28 March 2006 By: Vlad Tarko, Senior Editor, Sci-Tech News
The Psychology of Shopping
How do you choose what to buy and why do you choose a certain store?
Researchers from MIT have shown that people are most susceptible to be influenced by
advertisers and promotions at the entrance of the store. According to the scientists, people
usually don't have their shopping goals very clearly pre-determined; they decide not only
what specific product to buy but also what kind of product they want to buy during their
wondering through the supermarket's aisles.
"Consumers start with fuzzy shopping goals, which become more concrete as the shopping
experience progresses," explain Leonard Lee and Dan Ariely. "Because of the initial lack of
concreteness of their goals, consumers' sensitivity to external cues is likely to be higher in
the earlier stage of their shopping when their goals are more malleable."
Lee and Ariely have conceived a series of tests showing that consumers can be influenced
to spend more or less than usual, depending on the conditional coupons presented to them
at the entrance. On the other hand, when the coupons were given inside the store they had
little effect.
"When the required spending level is higher than their typical spending level, they spend
more; when the required spending is lower, they spend less," write the authors. "This
experiment also demonstrates that customers' spending tends to shift with the minimum
spending conditions stated on their coupons."
In another related study, also to appear in the forthcoming issue of the Journal of
Consumer Research, researchers from the Northwestern University have documented the
so-called paradox of choice: customers generally want to have as many options as possible
but at the same time want to be able to decide what to buy as easily as possible.
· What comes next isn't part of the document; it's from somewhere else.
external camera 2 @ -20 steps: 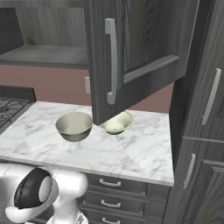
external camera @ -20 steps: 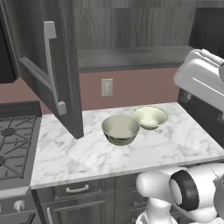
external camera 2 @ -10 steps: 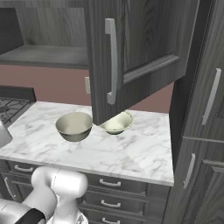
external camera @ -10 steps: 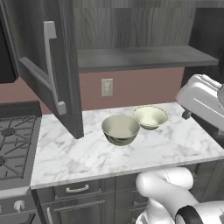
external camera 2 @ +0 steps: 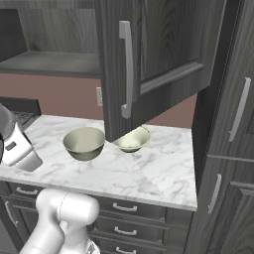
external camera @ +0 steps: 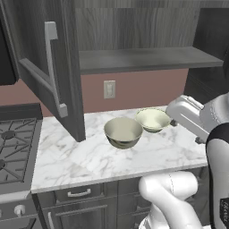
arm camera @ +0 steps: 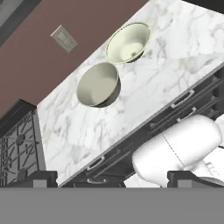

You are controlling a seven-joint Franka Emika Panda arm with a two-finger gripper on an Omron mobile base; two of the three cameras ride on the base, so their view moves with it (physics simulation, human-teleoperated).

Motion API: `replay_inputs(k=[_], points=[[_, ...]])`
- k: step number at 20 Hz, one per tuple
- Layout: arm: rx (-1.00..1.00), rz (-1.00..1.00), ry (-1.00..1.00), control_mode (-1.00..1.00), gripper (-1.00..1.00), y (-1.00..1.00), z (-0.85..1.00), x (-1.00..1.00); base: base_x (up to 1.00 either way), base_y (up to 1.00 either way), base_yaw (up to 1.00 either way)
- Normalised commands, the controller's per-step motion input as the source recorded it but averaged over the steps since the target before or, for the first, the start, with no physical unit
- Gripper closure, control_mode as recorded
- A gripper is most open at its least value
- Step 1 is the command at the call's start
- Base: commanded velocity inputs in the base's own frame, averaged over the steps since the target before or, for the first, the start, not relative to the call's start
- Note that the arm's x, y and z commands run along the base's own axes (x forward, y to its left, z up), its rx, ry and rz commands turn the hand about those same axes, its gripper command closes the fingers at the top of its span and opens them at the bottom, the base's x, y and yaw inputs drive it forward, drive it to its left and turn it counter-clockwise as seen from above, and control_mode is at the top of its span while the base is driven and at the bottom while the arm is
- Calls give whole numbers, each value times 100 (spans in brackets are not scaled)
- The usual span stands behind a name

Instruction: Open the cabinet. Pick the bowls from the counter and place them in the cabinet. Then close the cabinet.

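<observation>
Both doors of the cabinet stand open: the left door (external camera: 53, 67) swings out over the counter (external camera: 89, 156), and the right door (external camera 2: 149, 59) does the same. The grey shelf (external camera: 147, 58) inside is bare. The larger, deeper bowl (external camera: 123, 132) (external camera 2: 84, 143) (arm camera: 99, 84) sits mid-counter. The shallower bowl (external camera: 153, 119) (arm camera: 129, 42) rests just behind it to the right, and the right door partly hides it (external camera 2: 131, 140). My white hand (external camera: 190, 117) hovers right of the bowls, above the counter. The gripper (arm camera: 113, 179) is open, its fingertips (arm camera: 39, 178) wide apart with nothing between them.
A black gas stove (external camera: 13, 152) borders the counter on the left. A wall outlet (external camera: 109, 89) sits behind the bowls. Drawers with short handles (external camera: 78, 193) run under the counter. A tall dark cabinet (external camera 2: 233, 124) closes off the right side.
My hand has come down and slightly left, from beside the shelf to just above counter level near the shallower bowl. The bowls and doors have not moved.
</observation>
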Motion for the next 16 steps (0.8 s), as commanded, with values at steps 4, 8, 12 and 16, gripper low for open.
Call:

Alexander Chernev explained how we generally get around this paradox by observing that
our shopping experience is "a decision process that comprises two different stages:
selecting an assortment and, subsequently, selecting a particular option from that
assortment."
Thus, the two conflicting goals, "maximal flexibility and minimal decision complexity", each
operate in a different stage of the shopping experience. The interesting conclusion of the
study is that large stores may get many customers inside (because the goal of maximal
flexibility functions in the first stage of the shopping experience), but then these customers
may not buy so many products as they otherwise would (in a smaller store) simply because
they cannot decide (the decision complexity is too large).
In other words, large stores attract many customers but there is a downfall: "increasing the
size of the assortment tends to complicate the decision process and decrease the overall
probability of purchase", writes Chernev. Thus, there exists an optimal size of the store,
optimal in the sense that customers are spending in there the largest amounts of money
buying the largest number of products.